大げさに言っているだけで大なり小なり全ての人間が誰かに気に入られたくて”好かれる人間”を演じている事は周知の事実ではある。それを見越して採用者は選考を進めるのだろう。
だが、いつしかそうしている時間が長くなるにつれ私は私というものがわからなくなっていた。
・自分がどういう性格か?
・自分の美点は何か?
・何が好きで何が得意なのか?
そもそも仮に自分が”優しい性格”だと自認していたとして、それを本当に表明しても良いのだろうか?
性格に学歴やテストの点数のような明確な基準は存在しない。
なのでもし自分が「〇〇が好き」だと明言したとしてもそれが周囲の人間から否定されれば私はそれを好きではないことになる。
笑えることに欠点は無数に上げる事ができる。
(他責思考、怠惰、卑屈、頑固、人見知り、主観的、偏見が強い、自意識過剰etc)
それはなぜか?もちろん自他共にそう認められてきたからだ。
なればなおのこと自分の良いところなど挙げられようはずもない。
無理やり絞り出しした自分の美点を挙げて他人にさらに否定されてしまえば、ちっぽけな自分の自尊心など消し飛んでしまうからだ。
だから私の転職活動は難航した。
もちろんそれ以外に経験の少なさ、能力の低さもあるだろうが。
いざ面接となると怖くて言葉がでない。
そんな状態で転職エージェントに依頼し、むやみやたら300社近い会社に応募しその選考に落ちた事があった。
そんな時母に
「こんな良いところが何もない人間雇ってくれるところはない」
「私の良いところは何?」
と泣きながら言ったことがある。
すると母はしばらく悩んで、悩みぬいた末に真剣な面持ちで
『ゲームがうまいとか?』と言った。
私は泣きながら乾いた笑いしかでなかった。
20年以上同じ屋根の下で過ごした人間からすら、こんな薄っぺらな、だからどうだと一蹴されるような美点しか出てこないのか、と。
私はそういう人間なんだろうと思った。
そう思ってもう一度、考えることをやめた。
私はこの世に存在しないものだと思うようにした。
結果転職エージェントも止め、最終的に今の職場の面談までたどり着いた。
面談で「とにかくパソコンができる人がいい」といわれた事だけは覚えている。
私はその時パソコンの実務経験なんてほぼ無いに等しかった。
今までの職歴の中でパソコンを触る業務はないわけでは無かったが、ほぼほぼお遊びのような(社内ツールの操作がメインだった)からだ。
そのために私は事務に漠然とした恐怖感を感じていた。
ショートカットを使えなければいけないのか?マクロってなんだ?組めるのが常識なのか?関数?自動化?自動化できないと置いて行かれてしまうのか?

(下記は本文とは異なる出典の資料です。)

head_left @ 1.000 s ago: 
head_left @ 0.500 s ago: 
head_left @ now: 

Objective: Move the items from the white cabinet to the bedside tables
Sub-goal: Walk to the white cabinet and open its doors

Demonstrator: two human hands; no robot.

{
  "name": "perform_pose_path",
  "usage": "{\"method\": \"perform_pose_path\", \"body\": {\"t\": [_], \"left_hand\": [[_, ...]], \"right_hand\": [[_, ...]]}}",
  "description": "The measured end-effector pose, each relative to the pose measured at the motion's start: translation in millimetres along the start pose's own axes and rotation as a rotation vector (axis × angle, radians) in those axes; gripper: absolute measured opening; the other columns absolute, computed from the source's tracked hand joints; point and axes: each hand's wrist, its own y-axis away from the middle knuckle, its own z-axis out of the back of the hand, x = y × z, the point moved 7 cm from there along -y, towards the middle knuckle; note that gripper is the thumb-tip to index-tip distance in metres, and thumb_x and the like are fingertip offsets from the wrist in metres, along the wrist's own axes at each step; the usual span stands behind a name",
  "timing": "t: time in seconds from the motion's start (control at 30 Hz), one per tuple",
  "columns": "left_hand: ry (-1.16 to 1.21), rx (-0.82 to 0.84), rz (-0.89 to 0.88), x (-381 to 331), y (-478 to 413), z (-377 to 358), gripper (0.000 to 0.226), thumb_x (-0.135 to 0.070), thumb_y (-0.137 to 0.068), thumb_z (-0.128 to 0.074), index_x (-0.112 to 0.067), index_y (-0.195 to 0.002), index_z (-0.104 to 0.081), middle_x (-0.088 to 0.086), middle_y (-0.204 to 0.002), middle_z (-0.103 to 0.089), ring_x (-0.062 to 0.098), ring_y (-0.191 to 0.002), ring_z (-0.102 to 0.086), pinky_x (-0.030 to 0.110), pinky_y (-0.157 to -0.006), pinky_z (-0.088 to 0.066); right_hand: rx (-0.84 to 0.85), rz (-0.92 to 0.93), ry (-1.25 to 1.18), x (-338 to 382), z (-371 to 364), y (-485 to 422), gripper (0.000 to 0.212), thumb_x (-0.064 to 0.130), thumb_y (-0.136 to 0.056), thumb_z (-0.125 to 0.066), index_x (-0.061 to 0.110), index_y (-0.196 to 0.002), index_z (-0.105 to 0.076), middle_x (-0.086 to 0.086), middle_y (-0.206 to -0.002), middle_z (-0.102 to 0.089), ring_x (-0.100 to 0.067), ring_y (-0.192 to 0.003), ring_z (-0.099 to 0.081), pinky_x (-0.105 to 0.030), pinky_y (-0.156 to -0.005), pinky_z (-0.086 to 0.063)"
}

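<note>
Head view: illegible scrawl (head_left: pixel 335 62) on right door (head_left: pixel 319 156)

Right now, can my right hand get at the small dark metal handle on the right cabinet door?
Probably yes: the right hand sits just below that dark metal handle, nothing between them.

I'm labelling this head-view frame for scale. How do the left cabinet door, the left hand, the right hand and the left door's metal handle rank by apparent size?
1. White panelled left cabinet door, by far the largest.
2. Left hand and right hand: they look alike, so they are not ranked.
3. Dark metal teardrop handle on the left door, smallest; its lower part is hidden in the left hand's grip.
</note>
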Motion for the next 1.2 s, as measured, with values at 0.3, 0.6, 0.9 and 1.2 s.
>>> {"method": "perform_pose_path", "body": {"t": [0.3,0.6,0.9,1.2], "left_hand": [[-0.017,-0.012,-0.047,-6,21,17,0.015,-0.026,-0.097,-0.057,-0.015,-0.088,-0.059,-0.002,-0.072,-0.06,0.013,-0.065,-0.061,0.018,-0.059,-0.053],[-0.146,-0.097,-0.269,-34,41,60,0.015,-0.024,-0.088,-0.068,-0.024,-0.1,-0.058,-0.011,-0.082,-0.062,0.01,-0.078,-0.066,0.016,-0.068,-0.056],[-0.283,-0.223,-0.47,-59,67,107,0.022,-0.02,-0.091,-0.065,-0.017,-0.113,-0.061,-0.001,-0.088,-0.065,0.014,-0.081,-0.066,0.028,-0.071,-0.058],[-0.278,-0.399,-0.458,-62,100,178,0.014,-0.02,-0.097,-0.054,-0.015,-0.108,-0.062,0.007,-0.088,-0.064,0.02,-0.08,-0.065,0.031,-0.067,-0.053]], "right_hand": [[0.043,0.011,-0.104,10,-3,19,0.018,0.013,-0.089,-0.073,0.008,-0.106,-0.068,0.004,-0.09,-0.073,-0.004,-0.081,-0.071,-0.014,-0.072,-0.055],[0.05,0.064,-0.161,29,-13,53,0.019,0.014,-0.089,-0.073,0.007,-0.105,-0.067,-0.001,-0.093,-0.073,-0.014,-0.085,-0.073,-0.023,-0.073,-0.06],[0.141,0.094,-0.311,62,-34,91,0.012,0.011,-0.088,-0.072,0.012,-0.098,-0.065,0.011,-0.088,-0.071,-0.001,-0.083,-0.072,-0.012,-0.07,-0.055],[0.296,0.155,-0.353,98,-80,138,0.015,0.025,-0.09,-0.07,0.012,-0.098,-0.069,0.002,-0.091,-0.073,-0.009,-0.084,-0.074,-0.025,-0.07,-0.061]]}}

また、今までの仕事であった”こんなことも知らねぇのか”という目で見られてしまう。
そんな恐怖で震え上がりながら初出勤の日までネットで事前にショートカットキーを覚えたりofficeソフトについて調べたりしていた。
結果、私の考えは杞憂だったのだと知る。そしていくつかの私の偏見は打ち砕かれた。
私は上司に、先輩たちに恵まれて「とりあえずやりたいことがあればやっていいよ」というスタンスでaccessやExcelで空き時間にマクロについて勉強させてもらえた。
社内のDX担当の方が私のコードを見て、開口一番『うち、来る?』と言われた事はたとえ冗談だとしてもうれしかった。
月並みな表現だが、私にも多少は出来ることがあるのだと思えた。
コードを打つのは楽しい。仕事でも、今は自宅でpythonを勉強して、VBAとの差異に苦戦しながらもよりできることが拡大していく事にわくわくしている。
確実に今の自分は技術も知識も口が裂けても”できる”なんて言えるようなものではない。
でも、”好き”とは言えると思う。